Floating point behavior of xmm registers

Started by
5 comments, last by Laval B 12 years, 7 months ago
Hi everyone.

I'm working on a 4x4 matrix product using SSE instruction set. To develop, i'm using inline assembly with Visual Studio 2010 in C++. I'm not using intrinsics. I just stumbled accross something i can't explain. For the sake of discussion let's assume a function defined like the following :



inline void Multiply(const float *a, const float *b, float *c)
{
__asm
{
mov eax, a
// mov ecx, b
mov edx, c

movss xmm0, dword ptr [eax]
movaps xmmword ptr [edx], xmm0

}
}


Basically, i store a 32 bits floating point number into the first 32 bits element of the xmm0 register then i store back the content of the register into a floating point array (having room for 16 floats). Yes, i have alligned my data on 16 bytes (no exception is raised). The problem is that the value in c is not the value i had stored from a. a[0] contained 18.283001 and the value returned into c[0] is 1.2000000. If i do


shufps xmm0, xmm0, 0h


before i store to c, the value in the first component of xmm0 is propagated to the other components but it is still the same, 1.2000000. I don't understand why putting a value in an xmm register makes that value change.

Anyone have an idea ?
We think in generalities, but we live in details.
- Alfred North Whitehead
Advertisement
You move 'c' into edx, not 'b', so you store in the wrong place. Use ecx or move 'b' into edx instead of 'c'. As of now you overwrite memory you shouldn't.
Ok, i edited my original post, c is also a pointer, which is the case in my code. So i store a into xmm0 then store back xmm0 into c. The result is the same.
We think in generalities, but we live in details.
- Alfred North Whitehead
I ran your code, it works perfectly fine and outputs 18.283001 if that is the input.
Always post a complete working sample that compiles and runs with the stated behavior when asking these kinds of questions. Your error is in another part of your program.

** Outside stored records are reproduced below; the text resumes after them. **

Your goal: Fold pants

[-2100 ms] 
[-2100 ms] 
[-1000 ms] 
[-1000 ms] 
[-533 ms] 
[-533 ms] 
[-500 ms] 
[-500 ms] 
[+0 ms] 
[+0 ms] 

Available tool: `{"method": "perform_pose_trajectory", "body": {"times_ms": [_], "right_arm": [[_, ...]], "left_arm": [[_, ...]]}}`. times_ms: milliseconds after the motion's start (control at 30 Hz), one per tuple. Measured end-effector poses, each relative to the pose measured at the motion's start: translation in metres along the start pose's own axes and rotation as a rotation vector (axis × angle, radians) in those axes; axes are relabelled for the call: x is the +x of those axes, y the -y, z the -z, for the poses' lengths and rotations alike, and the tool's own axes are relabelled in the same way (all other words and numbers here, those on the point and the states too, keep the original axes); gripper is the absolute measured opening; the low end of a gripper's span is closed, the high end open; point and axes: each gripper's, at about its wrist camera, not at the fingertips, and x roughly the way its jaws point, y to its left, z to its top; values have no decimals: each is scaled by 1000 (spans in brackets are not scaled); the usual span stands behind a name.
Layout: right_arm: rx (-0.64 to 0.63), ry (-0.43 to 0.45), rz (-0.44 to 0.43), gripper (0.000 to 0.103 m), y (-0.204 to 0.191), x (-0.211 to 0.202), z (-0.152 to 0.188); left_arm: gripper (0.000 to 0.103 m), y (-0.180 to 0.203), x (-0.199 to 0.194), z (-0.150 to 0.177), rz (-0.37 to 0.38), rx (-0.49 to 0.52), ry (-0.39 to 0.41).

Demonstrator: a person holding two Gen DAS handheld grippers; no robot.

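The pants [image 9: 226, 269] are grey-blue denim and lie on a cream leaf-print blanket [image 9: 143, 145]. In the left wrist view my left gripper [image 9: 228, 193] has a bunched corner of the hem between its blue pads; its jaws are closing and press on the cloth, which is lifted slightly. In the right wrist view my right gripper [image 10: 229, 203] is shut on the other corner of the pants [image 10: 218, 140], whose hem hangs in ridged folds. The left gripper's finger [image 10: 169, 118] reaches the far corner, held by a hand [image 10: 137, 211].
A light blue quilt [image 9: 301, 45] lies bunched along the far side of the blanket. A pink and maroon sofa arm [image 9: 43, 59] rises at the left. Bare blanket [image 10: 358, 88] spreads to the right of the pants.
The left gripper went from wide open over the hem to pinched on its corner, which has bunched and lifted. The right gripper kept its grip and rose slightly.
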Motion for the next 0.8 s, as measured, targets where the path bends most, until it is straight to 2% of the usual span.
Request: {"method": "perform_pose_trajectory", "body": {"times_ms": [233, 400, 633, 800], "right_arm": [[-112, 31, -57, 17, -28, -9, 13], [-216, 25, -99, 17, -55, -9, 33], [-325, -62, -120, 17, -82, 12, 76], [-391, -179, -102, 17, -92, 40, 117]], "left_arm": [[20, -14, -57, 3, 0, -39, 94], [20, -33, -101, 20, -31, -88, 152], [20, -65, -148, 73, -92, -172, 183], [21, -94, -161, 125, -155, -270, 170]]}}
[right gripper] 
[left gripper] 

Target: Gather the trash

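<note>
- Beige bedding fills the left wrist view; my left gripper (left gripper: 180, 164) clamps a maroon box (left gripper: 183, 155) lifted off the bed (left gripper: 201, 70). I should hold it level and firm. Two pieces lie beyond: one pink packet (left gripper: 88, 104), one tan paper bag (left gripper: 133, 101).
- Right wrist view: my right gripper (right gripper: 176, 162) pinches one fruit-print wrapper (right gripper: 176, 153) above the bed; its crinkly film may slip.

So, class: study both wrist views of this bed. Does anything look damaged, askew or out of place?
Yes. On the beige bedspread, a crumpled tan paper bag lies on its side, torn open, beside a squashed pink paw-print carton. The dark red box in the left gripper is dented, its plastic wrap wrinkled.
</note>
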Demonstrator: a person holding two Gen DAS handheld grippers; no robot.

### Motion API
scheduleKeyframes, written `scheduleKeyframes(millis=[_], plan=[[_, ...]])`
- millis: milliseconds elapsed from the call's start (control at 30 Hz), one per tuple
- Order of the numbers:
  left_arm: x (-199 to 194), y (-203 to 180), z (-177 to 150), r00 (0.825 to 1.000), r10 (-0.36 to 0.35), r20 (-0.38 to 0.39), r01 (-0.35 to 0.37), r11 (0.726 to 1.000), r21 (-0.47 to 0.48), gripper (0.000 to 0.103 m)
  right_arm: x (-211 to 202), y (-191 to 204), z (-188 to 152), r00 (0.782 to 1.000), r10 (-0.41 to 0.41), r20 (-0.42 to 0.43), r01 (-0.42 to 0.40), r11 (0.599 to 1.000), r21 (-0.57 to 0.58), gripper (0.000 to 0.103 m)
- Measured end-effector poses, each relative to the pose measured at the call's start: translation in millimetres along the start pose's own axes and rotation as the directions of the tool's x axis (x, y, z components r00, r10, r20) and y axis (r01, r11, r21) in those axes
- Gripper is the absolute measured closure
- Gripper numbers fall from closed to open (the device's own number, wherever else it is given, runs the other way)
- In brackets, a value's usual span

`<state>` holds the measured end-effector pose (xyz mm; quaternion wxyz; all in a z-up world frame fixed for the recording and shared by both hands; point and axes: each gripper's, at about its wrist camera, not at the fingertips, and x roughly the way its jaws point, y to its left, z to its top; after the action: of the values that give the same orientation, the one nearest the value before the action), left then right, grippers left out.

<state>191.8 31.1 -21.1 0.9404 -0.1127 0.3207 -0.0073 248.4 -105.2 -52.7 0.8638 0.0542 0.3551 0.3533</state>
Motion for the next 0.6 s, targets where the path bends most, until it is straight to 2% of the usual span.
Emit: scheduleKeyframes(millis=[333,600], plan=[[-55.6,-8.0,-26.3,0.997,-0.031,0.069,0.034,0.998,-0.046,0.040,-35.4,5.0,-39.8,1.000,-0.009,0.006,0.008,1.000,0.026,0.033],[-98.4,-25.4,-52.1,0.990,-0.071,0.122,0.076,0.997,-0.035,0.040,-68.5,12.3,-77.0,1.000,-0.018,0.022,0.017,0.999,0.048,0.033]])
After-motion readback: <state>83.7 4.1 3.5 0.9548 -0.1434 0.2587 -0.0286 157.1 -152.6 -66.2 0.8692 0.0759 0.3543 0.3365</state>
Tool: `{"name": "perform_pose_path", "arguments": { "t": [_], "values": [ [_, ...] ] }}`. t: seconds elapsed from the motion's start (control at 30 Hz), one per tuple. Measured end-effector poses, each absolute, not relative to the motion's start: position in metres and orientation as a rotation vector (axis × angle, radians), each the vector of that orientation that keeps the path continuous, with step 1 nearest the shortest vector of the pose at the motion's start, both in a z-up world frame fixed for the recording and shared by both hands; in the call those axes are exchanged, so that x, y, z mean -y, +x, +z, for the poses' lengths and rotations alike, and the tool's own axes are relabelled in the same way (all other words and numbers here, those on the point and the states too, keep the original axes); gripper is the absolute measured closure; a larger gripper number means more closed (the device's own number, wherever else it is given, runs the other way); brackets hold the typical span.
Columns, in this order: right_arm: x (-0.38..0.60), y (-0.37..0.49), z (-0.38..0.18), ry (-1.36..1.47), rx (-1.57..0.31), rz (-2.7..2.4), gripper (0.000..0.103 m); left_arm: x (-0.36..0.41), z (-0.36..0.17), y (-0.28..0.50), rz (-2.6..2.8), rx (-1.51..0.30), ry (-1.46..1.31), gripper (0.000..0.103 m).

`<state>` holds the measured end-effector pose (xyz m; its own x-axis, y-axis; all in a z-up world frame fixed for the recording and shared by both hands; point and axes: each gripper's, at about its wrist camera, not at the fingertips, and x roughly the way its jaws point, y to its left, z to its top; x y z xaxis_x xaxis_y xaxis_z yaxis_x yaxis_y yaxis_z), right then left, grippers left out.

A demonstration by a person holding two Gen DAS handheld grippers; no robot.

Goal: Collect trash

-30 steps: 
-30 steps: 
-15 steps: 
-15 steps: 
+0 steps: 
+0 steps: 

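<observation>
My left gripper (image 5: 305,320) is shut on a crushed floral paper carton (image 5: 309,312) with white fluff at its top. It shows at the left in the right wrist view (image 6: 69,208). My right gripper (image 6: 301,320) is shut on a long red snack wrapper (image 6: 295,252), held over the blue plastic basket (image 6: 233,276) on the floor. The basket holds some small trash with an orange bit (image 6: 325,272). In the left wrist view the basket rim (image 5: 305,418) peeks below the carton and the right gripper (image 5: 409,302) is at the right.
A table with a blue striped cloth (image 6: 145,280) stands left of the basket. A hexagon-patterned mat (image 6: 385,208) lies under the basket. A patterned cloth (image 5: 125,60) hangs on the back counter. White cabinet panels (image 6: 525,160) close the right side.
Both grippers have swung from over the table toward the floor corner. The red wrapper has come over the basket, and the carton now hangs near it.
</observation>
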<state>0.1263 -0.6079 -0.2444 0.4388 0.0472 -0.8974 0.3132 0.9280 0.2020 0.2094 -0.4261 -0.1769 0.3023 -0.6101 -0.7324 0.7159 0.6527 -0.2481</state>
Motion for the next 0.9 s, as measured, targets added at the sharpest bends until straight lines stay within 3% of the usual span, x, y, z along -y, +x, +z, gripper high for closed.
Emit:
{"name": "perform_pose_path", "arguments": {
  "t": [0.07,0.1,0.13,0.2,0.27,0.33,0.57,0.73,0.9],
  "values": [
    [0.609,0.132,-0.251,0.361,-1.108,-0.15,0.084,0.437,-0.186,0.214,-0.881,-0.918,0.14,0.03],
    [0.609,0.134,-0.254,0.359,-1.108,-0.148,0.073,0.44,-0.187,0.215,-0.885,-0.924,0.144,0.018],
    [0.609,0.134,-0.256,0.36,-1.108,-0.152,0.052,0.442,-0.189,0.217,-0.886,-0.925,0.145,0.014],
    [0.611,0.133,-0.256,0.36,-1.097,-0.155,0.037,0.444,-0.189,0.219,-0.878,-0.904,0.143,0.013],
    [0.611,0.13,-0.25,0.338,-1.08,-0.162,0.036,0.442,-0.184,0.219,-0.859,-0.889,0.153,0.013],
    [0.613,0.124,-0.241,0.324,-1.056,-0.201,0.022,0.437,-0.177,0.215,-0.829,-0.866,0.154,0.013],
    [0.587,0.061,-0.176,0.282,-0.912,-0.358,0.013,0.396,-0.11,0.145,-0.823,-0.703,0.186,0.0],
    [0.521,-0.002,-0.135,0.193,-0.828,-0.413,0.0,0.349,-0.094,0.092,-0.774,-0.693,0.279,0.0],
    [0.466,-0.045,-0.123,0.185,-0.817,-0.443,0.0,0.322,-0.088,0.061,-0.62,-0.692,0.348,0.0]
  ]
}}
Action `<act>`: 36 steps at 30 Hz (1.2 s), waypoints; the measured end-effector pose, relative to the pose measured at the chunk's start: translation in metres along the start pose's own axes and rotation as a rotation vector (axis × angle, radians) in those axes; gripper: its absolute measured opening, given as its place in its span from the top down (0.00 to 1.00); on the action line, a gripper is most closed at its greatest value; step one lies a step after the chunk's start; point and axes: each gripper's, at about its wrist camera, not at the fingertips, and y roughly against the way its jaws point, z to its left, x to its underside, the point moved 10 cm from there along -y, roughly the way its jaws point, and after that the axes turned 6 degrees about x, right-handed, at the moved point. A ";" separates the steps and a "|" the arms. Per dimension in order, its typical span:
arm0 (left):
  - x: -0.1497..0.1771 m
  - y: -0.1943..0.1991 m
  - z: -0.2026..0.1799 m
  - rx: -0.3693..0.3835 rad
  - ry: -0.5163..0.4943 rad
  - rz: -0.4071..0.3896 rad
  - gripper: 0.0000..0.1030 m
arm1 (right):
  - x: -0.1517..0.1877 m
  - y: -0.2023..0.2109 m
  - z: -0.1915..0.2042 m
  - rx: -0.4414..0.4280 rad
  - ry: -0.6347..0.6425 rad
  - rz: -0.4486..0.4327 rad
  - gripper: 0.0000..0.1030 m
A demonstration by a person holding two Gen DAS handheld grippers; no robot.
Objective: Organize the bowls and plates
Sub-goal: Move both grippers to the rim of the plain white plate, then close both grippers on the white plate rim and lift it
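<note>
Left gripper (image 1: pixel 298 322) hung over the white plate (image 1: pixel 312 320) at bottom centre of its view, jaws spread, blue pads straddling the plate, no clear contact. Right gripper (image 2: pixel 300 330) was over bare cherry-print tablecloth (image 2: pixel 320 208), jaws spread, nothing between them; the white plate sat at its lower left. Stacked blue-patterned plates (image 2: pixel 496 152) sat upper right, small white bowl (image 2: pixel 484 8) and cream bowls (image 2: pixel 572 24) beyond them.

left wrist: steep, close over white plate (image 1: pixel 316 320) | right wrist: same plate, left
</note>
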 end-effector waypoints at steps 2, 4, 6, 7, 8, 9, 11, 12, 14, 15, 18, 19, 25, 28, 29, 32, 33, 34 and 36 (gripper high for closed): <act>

I ran your code, it works perfectly fine and outputs 18.283001 if that is the input.
Always post a complete working sample that compiles and runs with the stated behavior when asking these kinds of questions. Your error is in another part of your program.



Yes you are completly right, i had another test that i forgot about and it was messing my variables. I'm really sorry about that and thanks alot for your time and answer.

I have cleanedup a bit of stuff and i got another problem problem though. Here is the code of the function (complete)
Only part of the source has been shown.